Even up to today, all stakeholders (farmers, veterinarians, authorities) stay alert to insure biosecurity.

In pig holdings:

  • Enhanced passive surveillance is maintained.

For wild boars:

  • Intensive search and removal of carcasses.
  • Ongoing eradication of the wild boar population.
  • Different fence networks put in place (also on French territory).

Conclusion: “Total Transparency Is Essential”

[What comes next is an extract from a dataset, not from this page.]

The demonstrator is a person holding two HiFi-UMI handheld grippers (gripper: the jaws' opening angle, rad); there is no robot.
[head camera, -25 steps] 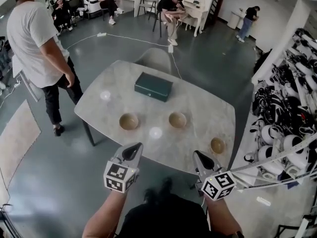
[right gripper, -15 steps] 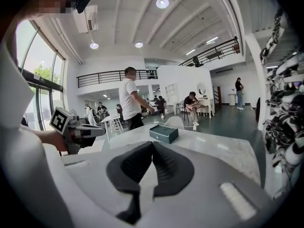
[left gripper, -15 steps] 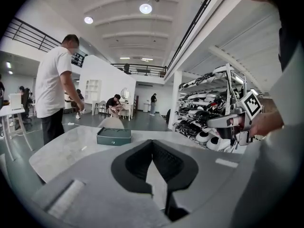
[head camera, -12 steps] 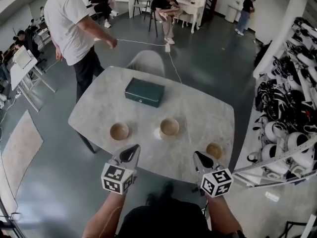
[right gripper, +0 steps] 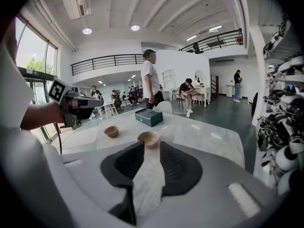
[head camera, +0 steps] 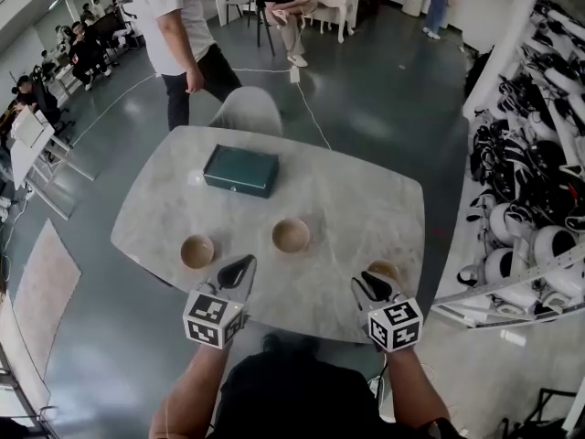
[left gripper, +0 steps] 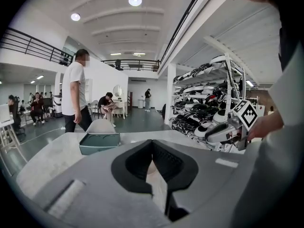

Jean-François Heymans, Chief Veterinary Officer of the FASFC, concludes: “Belgium has initiated a closer collaboration with the neighboring countries such as daily communication about the situation and technical meetings between wildlife experts of different countries. In addition to the broad, national collaboration, we believe that a total transparency towards our neighboring countries, other EU Member States and Non-EU Members States is essential for the management of ASF in Belgium, Europe and worldwide and to ensure the necessary trust between Belgium and its commercial and other partners. Therefore, the FASFC continues to inform about the situation and the measures taken trough different platforms of communication.”

Traceability Enables Rapid Detection And Rapid Response

It may not come as a surprise that Belgium reacted well during the outbreak. Thanks to its extensive monitoring system, the country is all set to tackle unforeseen issues. All +7,000 Belgian pig farms (and their herds) are officially registered in a central database. Tracking is guaranteed by ear tags, enabling full traceability of the origin of the pig and its movements. As ASF concerns, multiple collaboration initiatives were taken beforehand between different concerned partners. In this way, a strong network was created which enabled the FASFC to rapidly detect the disease and rapidly respond to it.

Impact On Export

The final goal of the approach—to eradicate ASF—was reached: no domestic swine was infected and the spread of ASF within wild boars was avoided. This resulted in a relatively limited impact in the EU for the export of pork from Belgium. Worldwide, the impact was considerably bigger—especially towards Asia. The share of Belgian export outside the EU to Asia dropped from 79% to 38%, with export volumes dropping to about 50% of the former quantities.